YOUR ASSIGNMENT:
Within the material below, transcribe exactly the lines from the one holding "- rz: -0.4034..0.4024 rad" through the one holding "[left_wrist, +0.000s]", keeping both ends and skipping the rest.
=== DATASET EXCERPT ===
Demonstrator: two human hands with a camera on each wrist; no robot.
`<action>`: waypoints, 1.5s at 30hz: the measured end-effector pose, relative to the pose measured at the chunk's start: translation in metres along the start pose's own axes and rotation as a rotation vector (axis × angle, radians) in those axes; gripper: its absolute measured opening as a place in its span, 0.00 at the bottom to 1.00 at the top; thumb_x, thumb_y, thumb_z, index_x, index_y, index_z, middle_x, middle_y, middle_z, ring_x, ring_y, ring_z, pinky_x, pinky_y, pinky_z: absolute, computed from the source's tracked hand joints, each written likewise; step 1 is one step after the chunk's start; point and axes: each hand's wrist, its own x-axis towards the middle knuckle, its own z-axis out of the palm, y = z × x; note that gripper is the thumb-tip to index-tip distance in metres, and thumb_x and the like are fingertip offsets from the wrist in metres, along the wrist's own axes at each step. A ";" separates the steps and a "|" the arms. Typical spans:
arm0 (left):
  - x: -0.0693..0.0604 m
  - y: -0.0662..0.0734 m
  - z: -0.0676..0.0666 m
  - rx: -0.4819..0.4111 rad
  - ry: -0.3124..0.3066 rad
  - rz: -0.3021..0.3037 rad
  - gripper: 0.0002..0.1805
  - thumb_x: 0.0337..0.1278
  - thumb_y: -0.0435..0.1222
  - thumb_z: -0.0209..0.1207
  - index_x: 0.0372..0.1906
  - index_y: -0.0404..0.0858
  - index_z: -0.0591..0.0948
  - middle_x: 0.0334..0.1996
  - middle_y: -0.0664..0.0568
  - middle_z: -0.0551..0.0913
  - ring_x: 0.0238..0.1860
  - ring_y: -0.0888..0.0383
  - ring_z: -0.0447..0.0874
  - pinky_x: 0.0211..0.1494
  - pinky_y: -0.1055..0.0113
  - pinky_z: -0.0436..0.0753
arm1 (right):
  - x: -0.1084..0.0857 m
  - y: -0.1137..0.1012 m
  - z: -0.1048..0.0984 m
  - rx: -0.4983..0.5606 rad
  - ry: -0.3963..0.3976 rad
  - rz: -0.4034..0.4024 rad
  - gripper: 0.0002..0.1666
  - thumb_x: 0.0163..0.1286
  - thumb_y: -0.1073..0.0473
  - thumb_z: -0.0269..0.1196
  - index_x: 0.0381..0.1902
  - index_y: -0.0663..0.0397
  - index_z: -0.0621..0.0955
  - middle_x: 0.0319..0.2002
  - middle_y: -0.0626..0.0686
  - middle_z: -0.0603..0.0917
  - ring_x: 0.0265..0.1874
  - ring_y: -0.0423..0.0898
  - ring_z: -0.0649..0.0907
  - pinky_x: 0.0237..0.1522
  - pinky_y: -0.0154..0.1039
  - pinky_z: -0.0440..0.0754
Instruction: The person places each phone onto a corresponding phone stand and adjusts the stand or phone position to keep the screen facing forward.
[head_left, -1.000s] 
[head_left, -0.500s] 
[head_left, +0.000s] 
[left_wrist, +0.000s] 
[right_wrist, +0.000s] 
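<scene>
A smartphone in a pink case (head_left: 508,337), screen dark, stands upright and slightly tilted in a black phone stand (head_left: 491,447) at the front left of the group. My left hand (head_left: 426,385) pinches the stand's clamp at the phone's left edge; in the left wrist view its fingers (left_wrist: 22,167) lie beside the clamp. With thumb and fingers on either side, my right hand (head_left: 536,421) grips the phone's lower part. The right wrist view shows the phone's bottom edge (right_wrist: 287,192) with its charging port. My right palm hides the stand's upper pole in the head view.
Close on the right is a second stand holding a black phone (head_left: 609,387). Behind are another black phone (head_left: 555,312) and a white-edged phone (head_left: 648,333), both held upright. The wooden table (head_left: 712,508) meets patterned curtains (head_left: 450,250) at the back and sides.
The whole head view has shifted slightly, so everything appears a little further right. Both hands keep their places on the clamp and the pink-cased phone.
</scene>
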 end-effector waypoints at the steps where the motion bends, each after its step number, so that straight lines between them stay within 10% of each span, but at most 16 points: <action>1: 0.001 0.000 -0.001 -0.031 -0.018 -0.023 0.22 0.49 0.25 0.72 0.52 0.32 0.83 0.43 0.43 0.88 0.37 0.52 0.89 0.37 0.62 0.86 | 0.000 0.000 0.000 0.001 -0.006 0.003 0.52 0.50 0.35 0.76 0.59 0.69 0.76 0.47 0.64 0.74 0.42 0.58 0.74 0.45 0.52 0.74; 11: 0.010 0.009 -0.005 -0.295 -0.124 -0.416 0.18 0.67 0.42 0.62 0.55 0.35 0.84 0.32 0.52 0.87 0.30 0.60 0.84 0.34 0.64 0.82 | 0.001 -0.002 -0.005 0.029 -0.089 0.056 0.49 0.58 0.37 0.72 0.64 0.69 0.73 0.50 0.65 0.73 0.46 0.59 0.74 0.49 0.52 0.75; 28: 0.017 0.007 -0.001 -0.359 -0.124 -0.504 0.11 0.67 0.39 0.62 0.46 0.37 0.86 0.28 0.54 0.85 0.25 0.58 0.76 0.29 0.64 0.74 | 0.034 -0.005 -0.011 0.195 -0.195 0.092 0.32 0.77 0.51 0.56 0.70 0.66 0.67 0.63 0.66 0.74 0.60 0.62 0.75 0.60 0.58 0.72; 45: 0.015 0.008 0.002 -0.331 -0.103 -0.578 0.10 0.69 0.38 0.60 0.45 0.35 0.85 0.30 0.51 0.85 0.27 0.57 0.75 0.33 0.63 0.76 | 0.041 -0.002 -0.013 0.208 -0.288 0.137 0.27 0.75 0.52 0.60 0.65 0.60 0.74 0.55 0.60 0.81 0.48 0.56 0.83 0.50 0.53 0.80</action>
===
EXERCISE RESULT:
  - rz: -0.4034..0.4024 rad
  - gripper: 0.0002..0.1666
  - thumb_x: 0.0163..0.1286
  - thumb_y: -0.1073..0.0473
  - thumb_z: -0.0269..0.1196
  - index_x: 0.0381..0.1902
  - index_y: -0.0663..0.0397
  - index_z: -0.0621..0.0955
  - middle_x: 0.0319..0.2002
  - middle_y: -0.0626..0.0686
  - middle_z: -0.0603..0.0917
  - ring_x: 0.0265..0.1874
  - ring_y: -0.0423..0.0898
  - ring_z: -0.0649..0.0907
  - pinky_x: 0.0237..0.1522
  - pinky_y: -0.0154..0.1039
  - pinky_z: -0.0440..0.0754
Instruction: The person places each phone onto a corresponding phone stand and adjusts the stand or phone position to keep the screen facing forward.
[head_left, -1.000s] 
[head_left, -0.500s] 
[head_left, +0.000s] 
[left_wrist, +0.000s] 

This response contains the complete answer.